0:06:15.3 JS: Correct. Yep. So that cap on each program will tell you what the max debt-to-income ratio is you can have to qualify for that loan program. And so, it’s important to discuss that with your lender. Your lender will go through that with you and kind of give you a budget as you go out and shop to say, “Okay, this is the most you can qualify for as far as a housing payment.” So, as you’re looking for a new house, you have to keep that in mind and your taxes, insurance for the new place, all that goes into this. So that’s kind of a moving target, I guess, a little bit that you need to work through with your lender.

0:06:46.9 LJJ: And that’s why numbers really are so important, David, it’s like your credit score, right? That is a component of all of these numbers that you’re looking at to make sure that you can A, recommend the right house for someone, but B, also recommend steps to help them out if they maybe need a little help prior to getting that house.

0:07:06.5 DP: Yeah. It’s super helpful. In the old days the metrics was pretty lateral and everything was pretty much the same, but now it’s based on credit score. It’s based on loan-to-value, it’s based on your debt-to-income ratios and things. I had somebody call me the other day and said they’re building a house and they lost their job. And I said, first thing, “Call your lender.” “I’m afraid to call my lender. I’m afraid… ” I’m like, “No, no, no, your lender is your advocate.” We’re on your side of the desk. We want to help you. We will instruct you and guide you exactly what you need to do and how much income you’re going to need from your new job to actually buy this house. And so, it’s quite a variety of numbers we look at to assess each loan.

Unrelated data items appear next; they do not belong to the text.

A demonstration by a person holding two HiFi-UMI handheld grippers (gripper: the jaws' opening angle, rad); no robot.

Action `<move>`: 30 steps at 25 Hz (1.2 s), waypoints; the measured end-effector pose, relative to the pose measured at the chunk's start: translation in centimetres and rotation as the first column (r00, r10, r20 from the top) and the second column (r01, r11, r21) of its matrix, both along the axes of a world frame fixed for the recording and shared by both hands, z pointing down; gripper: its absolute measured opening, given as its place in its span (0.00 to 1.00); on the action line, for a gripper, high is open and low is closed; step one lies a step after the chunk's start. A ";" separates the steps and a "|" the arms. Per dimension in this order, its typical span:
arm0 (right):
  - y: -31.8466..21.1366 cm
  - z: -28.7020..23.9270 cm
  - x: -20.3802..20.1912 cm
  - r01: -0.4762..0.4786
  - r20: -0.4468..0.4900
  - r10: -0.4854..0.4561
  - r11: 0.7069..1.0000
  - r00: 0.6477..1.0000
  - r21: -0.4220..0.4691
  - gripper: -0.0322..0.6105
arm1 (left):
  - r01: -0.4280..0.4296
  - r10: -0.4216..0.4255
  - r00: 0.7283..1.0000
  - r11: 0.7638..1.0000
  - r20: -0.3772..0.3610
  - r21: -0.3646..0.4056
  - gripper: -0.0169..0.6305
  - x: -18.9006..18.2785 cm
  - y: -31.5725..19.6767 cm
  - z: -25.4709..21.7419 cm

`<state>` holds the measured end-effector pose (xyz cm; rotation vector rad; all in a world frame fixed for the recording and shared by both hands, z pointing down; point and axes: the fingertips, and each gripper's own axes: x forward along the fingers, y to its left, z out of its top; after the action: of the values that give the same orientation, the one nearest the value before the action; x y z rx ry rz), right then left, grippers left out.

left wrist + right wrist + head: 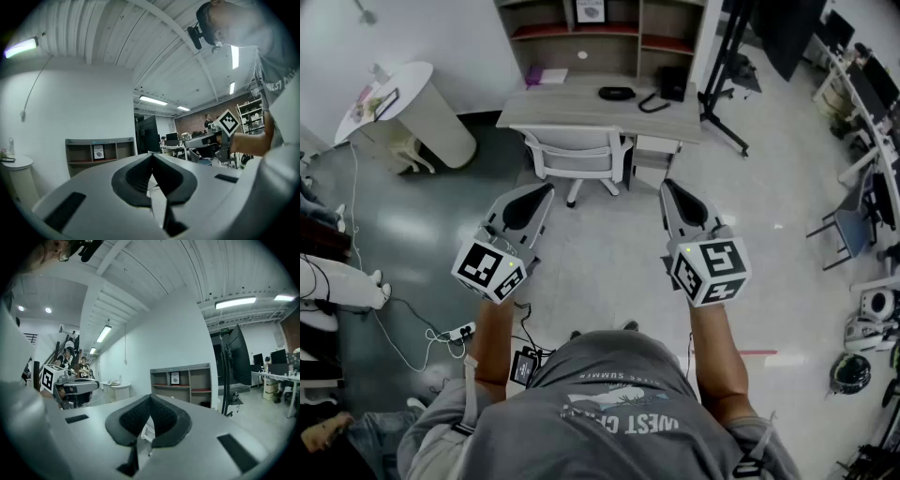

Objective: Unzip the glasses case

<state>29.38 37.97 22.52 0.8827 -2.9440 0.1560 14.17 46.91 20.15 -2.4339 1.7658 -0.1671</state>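
The person is standing on the floor (609, 262), holding a tool in each hand in front of the body. The left hand-held gripper (546, 189) is showing at the middle left of the head view and the right hand-held gripper (667, 186) at the middle right. The two are well apart, both held level and pointing up the frame toward the counter (553, 105).

Both are clenched and grasping nothing. In the left gripper view the dark pads (133, 178) are meeting at the tip with only the room showing beyond them. In the right gripper view the pads (129, 420) are pressing together in the same way.

The case (617, 93), a dark oval, is lying on the counter in the upper middle of the head view. It is well apart from both tools, and neither is touching it. It is showing too small to tell whether its zip is open or closed.

A black box (673, 82) is sitting near the case, to its right. A white chair (577, 150) is standing against the counter's near edge, between the case and the two tools. A shelf (609, 33) is rising behind the counter at the top of the frame, and a round table (408, 89) is standing at the upper left.

The right tool's marker cube (228, 123) is showing at the middle right of the left gripper view. The left tool's cube (48, 378) is showing at the middle left of the right gripper view.
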 end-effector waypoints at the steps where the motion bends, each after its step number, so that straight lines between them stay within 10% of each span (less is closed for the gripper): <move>1: -0.4 0.1 0.4 0.002 0.000 -0.002 1.000 1.000 -0.001 0.06 | 0.001 -0.001 1.000 1.000 0.000 -0.001 0.02 0.5 -0.4 0.2; 13: -4.7 1.4 2.6 0.017 0.019 -0.017 0.999 1.000 -0.043 0.06 | -0.010 0.010 1.000 0.999 0.018 -0.033 0.02 3.4 -5.0 0.9; 30: -16.8 3.0 -5.3 -0.139 -0.013 0.138 0.989 0.990 -0.057 0.07 | -0.162 0.159 0.986 0.986 -0.058 -0.042 0.02 -7.4 -19.8 4.1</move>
<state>24.04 21.20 25.47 1.0762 -2.8534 0.2420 6.78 27.11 24.29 -2.6236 1.5938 -0.1281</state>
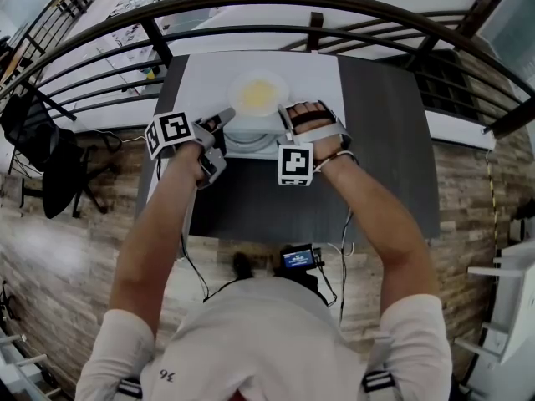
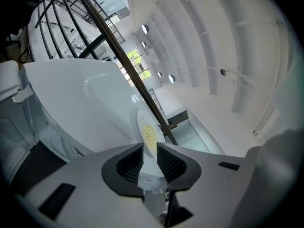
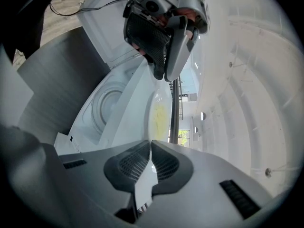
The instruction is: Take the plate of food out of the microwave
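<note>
Right gripper (image 3: 150, 142): jaws closed on the right rim of the plate (image 1: 237, 98), with a thin white edge pinched between the pads. Left gripper (image 2: 150, 147): jaws parted, the plate's left rim in the gap, pads not pressing on it.

Plate out of the microwave (image 1: 205, 78), seen against its white top at the far side of the opening. Yellow food (image 1: 257, 97) heaped at the plate's middle. Cannot tell whether the plate rests on that top or is held just above it.

Round turntable (image 1: 251, 143) visible in the opening, near side of the plate, between the two grippers. Microwave on a dark grey table (image 1: 389, 140), bare to the right and along the near side.

Surroundings: a curved dark railing (image 1: 251, 0) runs across just beyond the table's far edge. Black chair (image 1: 38, 136) well apart on the left, on a wood-plank floor (image 1: 50, 257). Small device with a lit screen (image 1: 298, 259) below the table's near edge, with cables leading from it. Nothing stands between the grippers and the plate.

Hard to make out: the microwave door cannot be identified in any view. The walls of the opening are largely covered by the grippers and their marker cubes. In both gripper views the plate appears almost edge-on, with the food only a yellow streak.
</note>
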Demonstrator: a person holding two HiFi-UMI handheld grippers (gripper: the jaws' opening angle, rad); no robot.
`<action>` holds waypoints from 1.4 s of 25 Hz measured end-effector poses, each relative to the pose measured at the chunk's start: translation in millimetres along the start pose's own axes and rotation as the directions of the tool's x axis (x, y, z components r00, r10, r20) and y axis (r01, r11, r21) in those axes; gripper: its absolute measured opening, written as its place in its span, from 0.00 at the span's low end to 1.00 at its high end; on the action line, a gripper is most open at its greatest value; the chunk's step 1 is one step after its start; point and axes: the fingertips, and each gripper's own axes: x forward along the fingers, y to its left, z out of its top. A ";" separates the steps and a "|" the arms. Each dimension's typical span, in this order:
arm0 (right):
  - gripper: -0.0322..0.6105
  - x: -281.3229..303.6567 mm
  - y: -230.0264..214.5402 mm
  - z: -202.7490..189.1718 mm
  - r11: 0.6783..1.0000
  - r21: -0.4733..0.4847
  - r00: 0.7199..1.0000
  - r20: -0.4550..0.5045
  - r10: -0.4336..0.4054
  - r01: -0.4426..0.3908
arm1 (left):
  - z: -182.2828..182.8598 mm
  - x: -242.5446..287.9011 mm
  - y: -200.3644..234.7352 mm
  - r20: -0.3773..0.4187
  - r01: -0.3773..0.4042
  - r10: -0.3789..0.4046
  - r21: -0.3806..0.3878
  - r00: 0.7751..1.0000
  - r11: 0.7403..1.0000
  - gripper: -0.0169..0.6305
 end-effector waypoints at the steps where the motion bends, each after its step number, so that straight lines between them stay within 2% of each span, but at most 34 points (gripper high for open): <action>1: 0.07 0.1 -0.8 0.5 1.000 -0.008 1.000 -0.001 -0.004 0.004 | -2.0 -1.6 -0.7 0.003 0.010 -0.010 0.001 1.000 1.000 0.13; 8: 0.07 4.6 -0.1 -3.7 0.999 -0.030 1.000 -0.017 0.025 -0.025 | -14.8 -3.6 -9.7 0.003 0.059 -0.059 0.039 0.998 0.997 0.13; 12: 0.07 2.1 10.7 -11.7 0.988 -0.015 0.987 -0.046 0.151 -0.152 | -19.2 -3.7 -21.6 -0.012 0.085 -0.084 0.063 0.996 0.994 0.13; 14: 0.07 1.4 12.6 -12.1 0.982 -0.009 0.982 -0.044 0.186 -0.186 | -19.1 -4.6 -25.5 -0.011 0.095 -0.094 0.081 0.995 0.992 0.13; 21: 0.08 -1.1 13.1 -11.0 0.972 0.024 0.972 -0.039 0.233 -0.232 | -22.3 -8.9 -35.1 -0.015 0.118 -0.117 0.085 0.993 0.989 0.13; 27: 0.14 0.3 10.1 -8.8 0.962 0.040 0.961 -0.038 0.273 -0.271 | -20.2 -13.4 -35.1 -0.017 0.118 -0.117 0.095 0.993 0.988 0.13; 35: 0.17 -3.2 9.8 -9.1 0.948 0.038 0.947 -0.048 0.318 -0.316 | -18.9 -20.1 -38.0 -0.011 0.117 -0.116 0.102 0.993 0.988 0.13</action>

0:07:48.8 LJJ: Well, I’ll tell you what, every single month you guys give us such great information and advice. And I love the concept of you saying, “No, the lender is your trusted friend.” If they’re not, and if you have fear, you need a different [chuckle] lender because truly that is what we’re here for. So, hey, David and Josh, thanks so much. We’ll talk to you next month. Money, I’m Home, I’m Lynne Jarman-Johnson with Consumers Credit Union. And hey, thank you, Jake Esselink for your production skills. I hope everybody has a great week.